Глазами ребёнка. Антология русского рассказа второй половины ХХ века с пояснениями Олега Лекманова и Михаила Свердлова - стр. 17
Но это только первая часть разгадки – вторая связана с внутренним, не вылившимся в слёзы плачем отца мальчика. Приглядимся к рассказчику: он постоянно ищет ключи к тайнам жизни и смерти, но истина всякий раз от него ускользает. Рассказчик всё время пытается “вопрос разрешить”, но никак не дотягивается до искомого предела. Возьмём его размышления о самоубийстве Мити, которое произошло уже в ту пору, когда Алёше “исполнилось пять лет”, – оно вставлено в рассказ вслед за начальной сценой разговора героя с Митей и перед сценами его прогулки с сыном Алёшей по окрестностям Абрамцева. Рассказчик пробует реконструировать подробности этой трагедии и понять, по какой причине она произошла, причём пытается отождествить с Митей себя самого́. Однако тайна смерти взрослого человека остаётся ему непонятной. Так же отец, при всех усилиях, не может постичь ни секрета детских слёз, ни секрета младенческой улыбки:
Ты улыбнулся загадочно. Господи, чего бы я не отдал, чтобы только узнать, чему ты улыбаешься столь неопределённо наедине с собой или слушая меня! Уж не знаешь ли ты нечто такое, что гораздо важнее всех моих знаний и всего моего опыта?

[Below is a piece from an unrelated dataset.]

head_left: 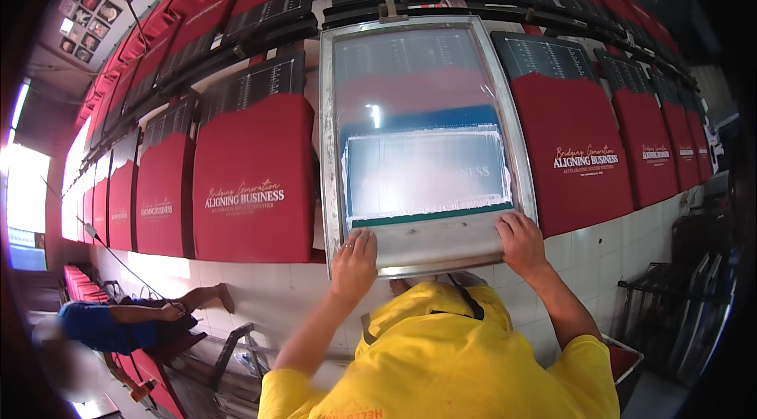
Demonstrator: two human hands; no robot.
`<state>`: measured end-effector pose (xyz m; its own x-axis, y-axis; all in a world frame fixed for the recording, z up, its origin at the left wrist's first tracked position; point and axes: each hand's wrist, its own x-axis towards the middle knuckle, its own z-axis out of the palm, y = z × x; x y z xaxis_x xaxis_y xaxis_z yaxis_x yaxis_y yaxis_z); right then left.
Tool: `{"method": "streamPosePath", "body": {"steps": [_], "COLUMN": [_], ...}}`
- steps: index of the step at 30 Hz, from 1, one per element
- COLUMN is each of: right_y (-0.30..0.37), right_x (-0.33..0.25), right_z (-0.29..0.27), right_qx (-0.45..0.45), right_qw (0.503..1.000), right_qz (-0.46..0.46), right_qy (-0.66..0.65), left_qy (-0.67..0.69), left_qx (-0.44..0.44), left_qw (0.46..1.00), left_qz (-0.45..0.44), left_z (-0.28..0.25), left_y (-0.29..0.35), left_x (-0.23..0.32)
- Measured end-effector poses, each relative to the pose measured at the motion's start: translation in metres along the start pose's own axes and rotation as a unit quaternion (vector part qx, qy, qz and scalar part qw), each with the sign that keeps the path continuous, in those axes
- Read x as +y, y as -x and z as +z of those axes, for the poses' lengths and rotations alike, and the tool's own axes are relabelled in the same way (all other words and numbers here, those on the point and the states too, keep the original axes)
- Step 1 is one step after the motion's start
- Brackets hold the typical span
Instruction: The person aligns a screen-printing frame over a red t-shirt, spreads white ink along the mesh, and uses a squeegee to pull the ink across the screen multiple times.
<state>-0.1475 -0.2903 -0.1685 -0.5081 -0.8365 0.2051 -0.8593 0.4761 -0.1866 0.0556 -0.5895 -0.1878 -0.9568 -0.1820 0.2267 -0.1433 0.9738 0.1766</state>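
A metal-framed printing screen (330, 119) lies in front of me over one of the boards in the row. Its mesh (426, 171) has a blue-green border, and white streaks edge a pale middle rectangle. Faint lettering shows at the right of that rectangle. My left hand (354, 263) is closed around the near left corner of the frame. At the near right corner, my right hand (521, 243) grips the same frame, fingers on top of its rim. Red fabric (252, 123) with white and gold print covers the board on the left. More printed red fabric (572, 123) lies on the right-hand board.
Behind the screen runs a dark rail (276, 31), with further rows of red fabric on dark marked boards. A person in blue (118, 324) sits at the lower left. Flat frames (694, 309) stand in a rack at the right. White floor tiles (276, 285) lie below.
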Motion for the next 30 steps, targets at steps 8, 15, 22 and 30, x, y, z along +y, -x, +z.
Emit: {"method": "streamPosePath", "body": {"steps": [8, 15, 22, 30], "right_y": [-0.099, -0.138, -0.042, 0.003], "right_x": [0.054, 0.07, 0.009, -0.015], "right_z": [0.019, 0.002, -0.015, -0.001], "right_qx": [0.006, -0.018, 0.042, 0.043], "right_qw": [1.0, 0.999, 0.998, 0.999], "right_qz": [0.018, 0.031, 0.031, 0.022], "right_qy": [0.006, -0.012, -0.035, -0.002], "left_qy": [0.036, 0.016, 0.009, -0.001], "left_qx": [-0.028, -0.066, -0.025, 0.008], "left_qw": [0.999, 0.998, 1.0, 1.0], "left_qz": [-0.001, -0.017, 0.007, 0.027], "left_z": [0.002, -0.019, -0.037, -0.013], "left_y": [-0.115, -0.157, -0.056, 0.002], "left_x": [-0.051, -0.067, -0.02, -0.009]}}
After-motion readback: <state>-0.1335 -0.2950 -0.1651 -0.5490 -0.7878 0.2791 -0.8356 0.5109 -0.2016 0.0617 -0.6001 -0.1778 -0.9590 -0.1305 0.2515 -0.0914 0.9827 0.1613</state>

Таким вопросом главный взрослый герой рассказа (очень близкий автору) задаётся, глядя на Алёшу. Затем в воспоминаниях рассказчика возникает образ спящего Алёши в ещё более раннем, младенческом возрасте, и вопрос о загадочных глубинах его души повторяется:
Что значила твоя улыбка? Видел ли ты сны? Но какие же сны ты мог видеть, что могло тебе сниться, что мог ты знать, где бродили твои мысли и были ли они у тебя тогда? Но не только улыбка – лицо твоё приобрело выражение возвышенного, вещего знания, какие-то облачка пробегали по нему, каждое мгновение оно становилось иным, но общая гармония его не угасала, не изменялась. Никогда во время бодрствования, – плакал ли ты или смеялся или смотрел молча на разноцветные погремушки, повешенные над твоей кроваткой, – не было у тебя такого выражения, какое поразило меня, когда ты спал, а я, затаив дыхание, думал, что же с тобой происходит.
А потом Казаков с горечью констатирует, что “самое великое время, то время, когда рождается человек, закрывается от нас некоей пеленой” забвения. И это нас превращает сожаление о невозможности узнать, почему плакал и улыбался Алёша, в сетование о стёртой детской памяти каждого человека.
Куда же это всё канет, по какому странному закону отсечётся, покроется мглой небытия, куда исчезнет это самое счастливое ослепительное время начала жизни, время нежнейшего младенчества?